Return the data below exactly, but only from the line containing "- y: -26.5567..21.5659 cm" through the line containing "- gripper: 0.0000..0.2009", with both of those lines included.

**Data excerpts**
┌────────
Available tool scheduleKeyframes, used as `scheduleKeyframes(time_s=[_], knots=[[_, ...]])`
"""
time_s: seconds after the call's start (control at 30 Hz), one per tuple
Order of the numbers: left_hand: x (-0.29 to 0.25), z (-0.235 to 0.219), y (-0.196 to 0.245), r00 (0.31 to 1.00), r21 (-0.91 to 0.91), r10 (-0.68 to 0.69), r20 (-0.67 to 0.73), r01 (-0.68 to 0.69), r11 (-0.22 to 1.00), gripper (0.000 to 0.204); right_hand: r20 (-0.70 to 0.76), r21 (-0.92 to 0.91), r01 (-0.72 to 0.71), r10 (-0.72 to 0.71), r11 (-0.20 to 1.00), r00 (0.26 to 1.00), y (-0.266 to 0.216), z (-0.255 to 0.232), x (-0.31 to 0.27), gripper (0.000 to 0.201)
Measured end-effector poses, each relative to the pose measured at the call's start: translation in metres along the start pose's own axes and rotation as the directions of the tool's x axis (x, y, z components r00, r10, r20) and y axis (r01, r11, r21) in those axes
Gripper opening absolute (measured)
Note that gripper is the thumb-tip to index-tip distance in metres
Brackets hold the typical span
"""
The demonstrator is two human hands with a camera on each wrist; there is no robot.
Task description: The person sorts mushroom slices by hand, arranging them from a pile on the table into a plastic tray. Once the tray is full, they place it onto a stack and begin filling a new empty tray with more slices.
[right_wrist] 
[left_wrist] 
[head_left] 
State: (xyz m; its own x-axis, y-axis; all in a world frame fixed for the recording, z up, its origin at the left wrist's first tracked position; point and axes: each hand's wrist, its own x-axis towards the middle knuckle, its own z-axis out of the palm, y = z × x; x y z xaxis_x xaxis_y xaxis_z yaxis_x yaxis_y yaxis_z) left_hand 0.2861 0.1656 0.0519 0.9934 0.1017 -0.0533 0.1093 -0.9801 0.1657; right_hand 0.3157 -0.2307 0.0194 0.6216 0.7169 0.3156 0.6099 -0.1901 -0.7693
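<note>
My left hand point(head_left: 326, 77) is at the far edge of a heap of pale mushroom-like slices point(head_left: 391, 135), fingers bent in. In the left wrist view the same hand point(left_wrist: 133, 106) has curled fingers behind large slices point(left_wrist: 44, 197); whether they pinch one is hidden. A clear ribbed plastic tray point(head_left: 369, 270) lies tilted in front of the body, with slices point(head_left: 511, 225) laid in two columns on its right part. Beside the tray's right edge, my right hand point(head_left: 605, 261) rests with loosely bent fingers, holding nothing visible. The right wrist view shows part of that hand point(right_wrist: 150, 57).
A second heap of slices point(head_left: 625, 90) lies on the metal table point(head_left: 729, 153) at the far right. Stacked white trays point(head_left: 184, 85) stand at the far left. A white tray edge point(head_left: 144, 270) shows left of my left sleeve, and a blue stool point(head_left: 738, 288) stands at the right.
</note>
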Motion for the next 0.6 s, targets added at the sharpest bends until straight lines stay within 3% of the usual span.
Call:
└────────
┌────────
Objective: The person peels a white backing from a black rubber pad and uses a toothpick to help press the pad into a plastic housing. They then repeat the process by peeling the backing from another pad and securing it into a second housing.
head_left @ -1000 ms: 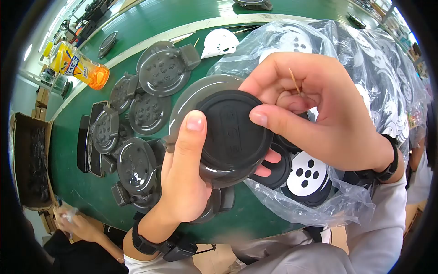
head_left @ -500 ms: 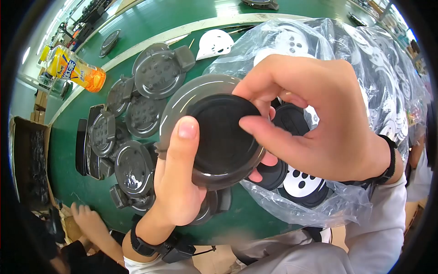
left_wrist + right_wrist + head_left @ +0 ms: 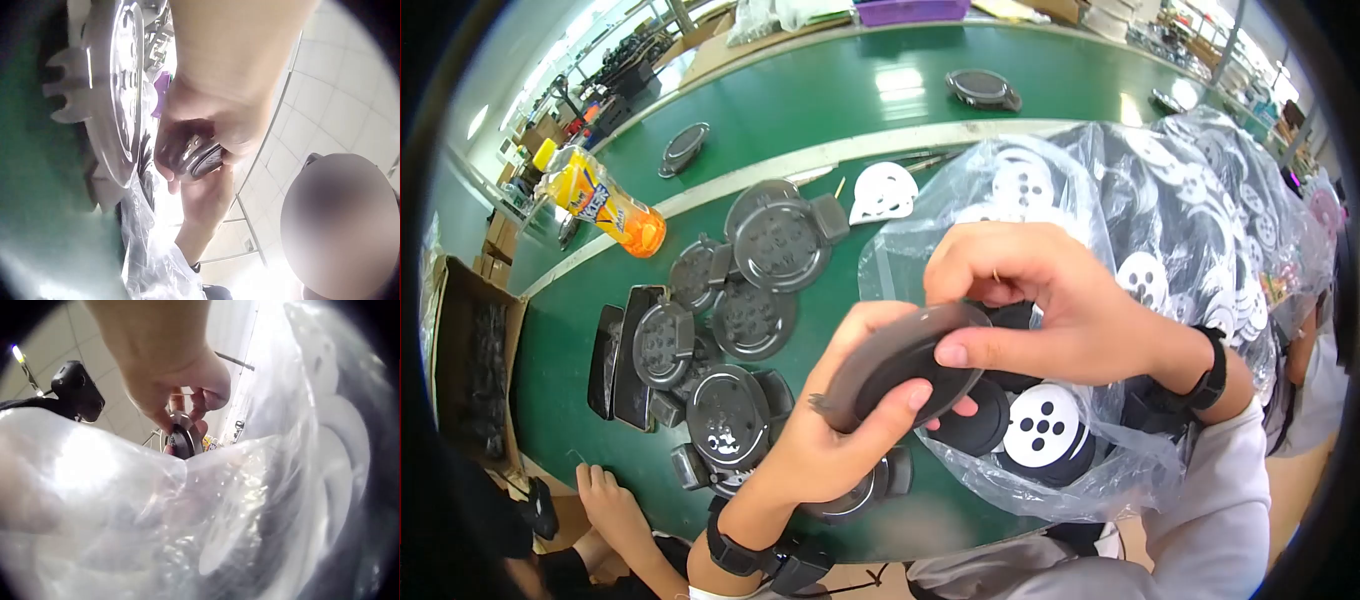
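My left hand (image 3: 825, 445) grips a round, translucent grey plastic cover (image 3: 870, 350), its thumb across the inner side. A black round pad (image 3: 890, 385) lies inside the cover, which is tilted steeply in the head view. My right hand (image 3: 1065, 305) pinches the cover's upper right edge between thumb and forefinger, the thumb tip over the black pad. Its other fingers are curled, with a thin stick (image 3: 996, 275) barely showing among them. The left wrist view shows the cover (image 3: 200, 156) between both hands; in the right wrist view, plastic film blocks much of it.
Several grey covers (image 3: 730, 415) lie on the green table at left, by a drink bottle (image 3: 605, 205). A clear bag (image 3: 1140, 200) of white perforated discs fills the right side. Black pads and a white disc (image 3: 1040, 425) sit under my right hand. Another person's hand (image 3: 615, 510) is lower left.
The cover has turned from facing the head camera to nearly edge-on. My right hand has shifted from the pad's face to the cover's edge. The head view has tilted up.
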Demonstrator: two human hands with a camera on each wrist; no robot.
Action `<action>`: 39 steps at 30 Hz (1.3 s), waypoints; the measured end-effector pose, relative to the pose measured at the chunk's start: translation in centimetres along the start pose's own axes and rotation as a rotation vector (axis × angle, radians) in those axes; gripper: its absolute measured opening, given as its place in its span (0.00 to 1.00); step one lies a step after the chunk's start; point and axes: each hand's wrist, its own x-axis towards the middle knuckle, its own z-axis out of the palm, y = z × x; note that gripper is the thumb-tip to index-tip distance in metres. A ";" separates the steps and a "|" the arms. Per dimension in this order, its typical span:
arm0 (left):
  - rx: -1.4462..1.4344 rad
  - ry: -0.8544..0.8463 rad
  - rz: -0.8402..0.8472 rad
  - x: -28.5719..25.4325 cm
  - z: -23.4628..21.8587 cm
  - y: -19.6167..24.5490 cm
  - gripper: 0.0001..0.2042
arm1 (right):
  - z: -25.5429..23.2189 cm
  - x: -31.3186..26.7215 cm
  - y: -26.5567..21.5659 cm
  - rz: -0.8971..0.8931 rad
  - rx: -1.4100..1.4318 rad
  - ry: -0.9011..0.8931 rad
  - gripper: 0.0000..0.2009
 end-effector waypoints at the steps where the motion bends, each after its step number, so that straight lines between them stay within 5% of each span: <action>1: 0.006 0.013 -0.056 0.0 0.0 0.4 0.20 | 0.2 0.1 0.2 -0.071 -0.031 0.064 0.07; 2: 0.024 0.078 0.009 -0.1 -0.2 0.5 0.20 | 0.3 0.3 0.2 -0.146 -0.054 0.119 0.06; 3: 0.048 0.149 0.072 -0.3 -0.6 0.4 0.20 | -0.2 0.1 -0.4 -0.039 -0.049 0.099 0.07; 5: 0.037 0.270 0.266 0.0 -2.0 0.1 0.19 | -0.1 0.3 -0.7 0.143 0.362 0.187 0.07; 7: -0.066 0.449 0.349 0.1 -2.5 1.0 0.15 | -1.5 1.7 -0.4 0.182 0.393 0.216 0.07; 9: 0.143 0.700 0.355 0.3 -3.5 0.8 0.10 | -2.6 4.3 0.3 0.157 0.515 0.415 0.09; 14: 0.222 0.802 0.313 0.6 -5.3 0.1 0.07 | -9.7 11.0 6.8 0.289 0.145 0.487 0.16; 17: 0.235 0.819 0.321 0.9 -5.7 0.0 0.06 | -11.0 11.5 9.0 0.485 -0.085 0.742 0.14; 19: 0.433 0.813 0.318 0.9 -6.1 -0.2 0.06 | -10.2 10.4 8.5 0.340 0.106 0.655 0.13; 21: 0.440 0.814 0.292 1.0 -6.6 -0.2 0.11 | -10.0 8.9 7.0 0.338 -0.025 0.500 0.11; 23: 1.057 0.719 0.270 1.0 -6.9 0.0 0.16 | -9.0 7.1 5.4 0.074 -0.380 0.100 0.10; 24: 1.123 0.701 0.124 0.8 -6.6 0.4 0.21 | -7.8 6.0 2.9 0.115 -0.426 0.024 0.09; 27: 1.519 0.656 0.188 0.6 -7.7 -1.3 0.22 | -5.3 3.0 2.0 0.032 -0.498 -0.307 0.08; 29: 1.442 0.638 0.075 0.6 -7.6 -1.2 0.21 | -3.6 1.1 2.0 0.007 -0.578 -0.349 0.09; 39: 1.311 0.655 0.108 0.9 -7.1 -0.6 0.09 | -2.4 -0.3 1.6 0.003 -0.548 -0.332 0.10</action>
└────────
**Your response**
  - y: -26.5567..21.5659 cm
  - rz: -0.8971..0.8931 rad
  - rx: -1.4100..1.4318 rad
  - ry: -0.9011..0.8931 rad
  - gripper: 0.0000..0.2009

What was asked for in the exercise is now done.